Angriffe mit Laserpointern können zu erheblichen Augenverletzungen führen (Archivbild)

Rund um das teilweise besetzte Haus an der Rigaer Straße in Friedrichshain hat es laut Verfassungsschutz eine "gezielte Eskalationsstrategie" gegeben, "die aus Sicht der "Anarcho"-Szene erfolgreich war. Nach der Räumung durch die Polizei im Juni 2016 "gelang es, die erhofften Mobilisierungs- und Solidarisierungseffekte zu erzielen", heißt es im Verfassungsschutzbericht 2016. Dabei sei auch die Hemmschwelle gesunken, Gewalt gegen Menschen einzusetzen.
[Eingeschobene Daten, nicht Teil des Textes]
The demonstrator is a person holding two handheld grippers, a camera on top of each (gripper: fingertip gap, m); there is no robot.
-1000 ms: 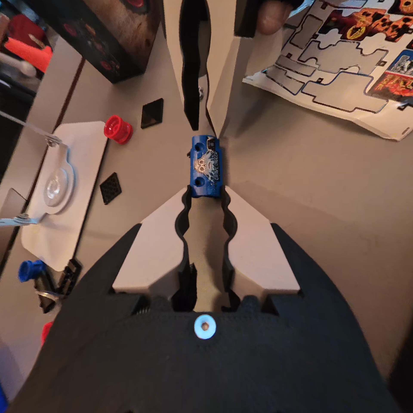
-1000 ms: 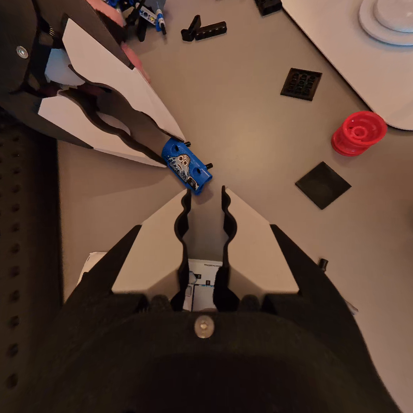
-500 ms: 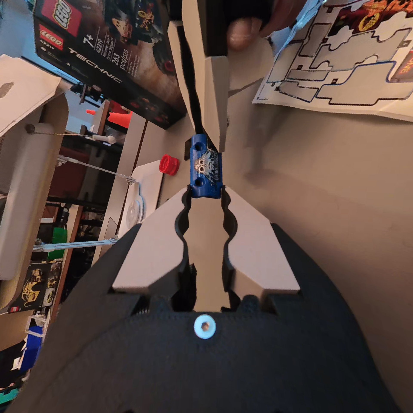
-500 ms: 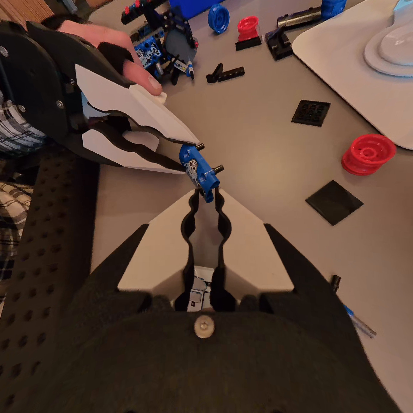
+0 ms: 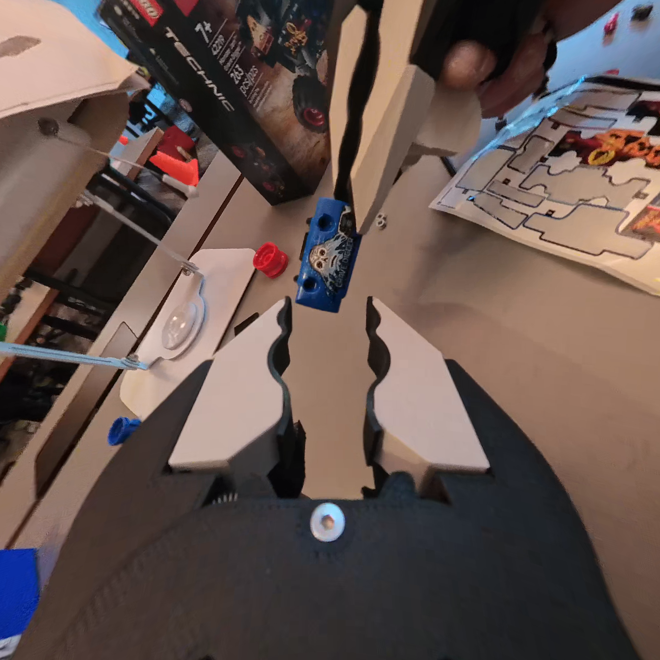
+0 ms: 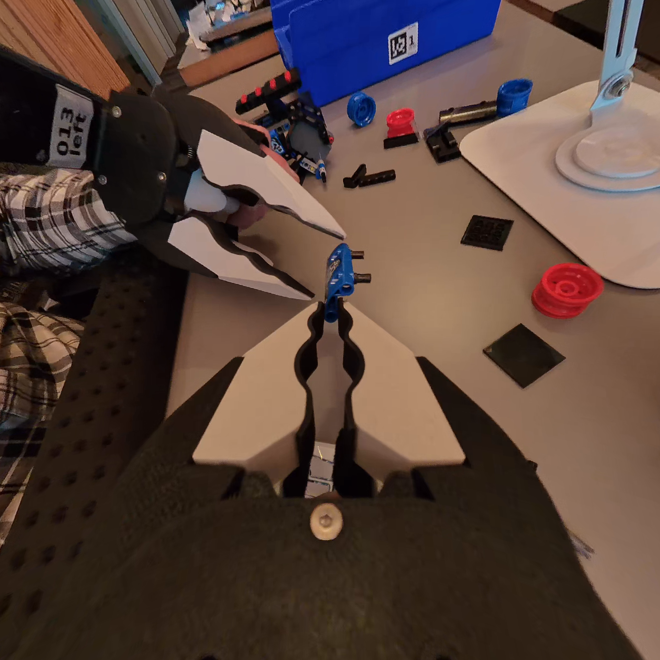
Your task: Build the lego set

Jüngstes Beispiel: Die Festnahme eines 22-jährigen Berliners durch Beamte des Landeskriminalamtes (LKA) am Montagnachmittag am Wilhelmsruher Damm in Reinickendorf. Der polizeibekannte Mann soll in der Nacht vom 16. auf den 17. Juni dieses Jahres mit einem Laserpointer den Piloten eines Polizeihubschraubers geblendet haben. Der Hubschrauber war während Ausschreitungen an der Rigaer Straße im Einsatz.

Dem 22-Jährigen, der bereits in der Krawallnacht festgenommen, aber wieder freigelassen worden war, wird vorgeworfen, dass er vom Boxhagener Platz aus einen Laserpointer auf die Kanzel des zur Unterstützung der am Boden agierenden Polizisten eingesetzten Polizeihubschraubers gerichtet hat. Der grüne Laserstrahl traf laut Polizei rund eine Minute lang den Piloten und die Besatzung. Diese legten Augenschutz an und veränderten ständig die Position des Hubschraubers und verhinderten so schwerwiegendere Verletzungen oder gar einen Kontrollverlust des Hubschraubers.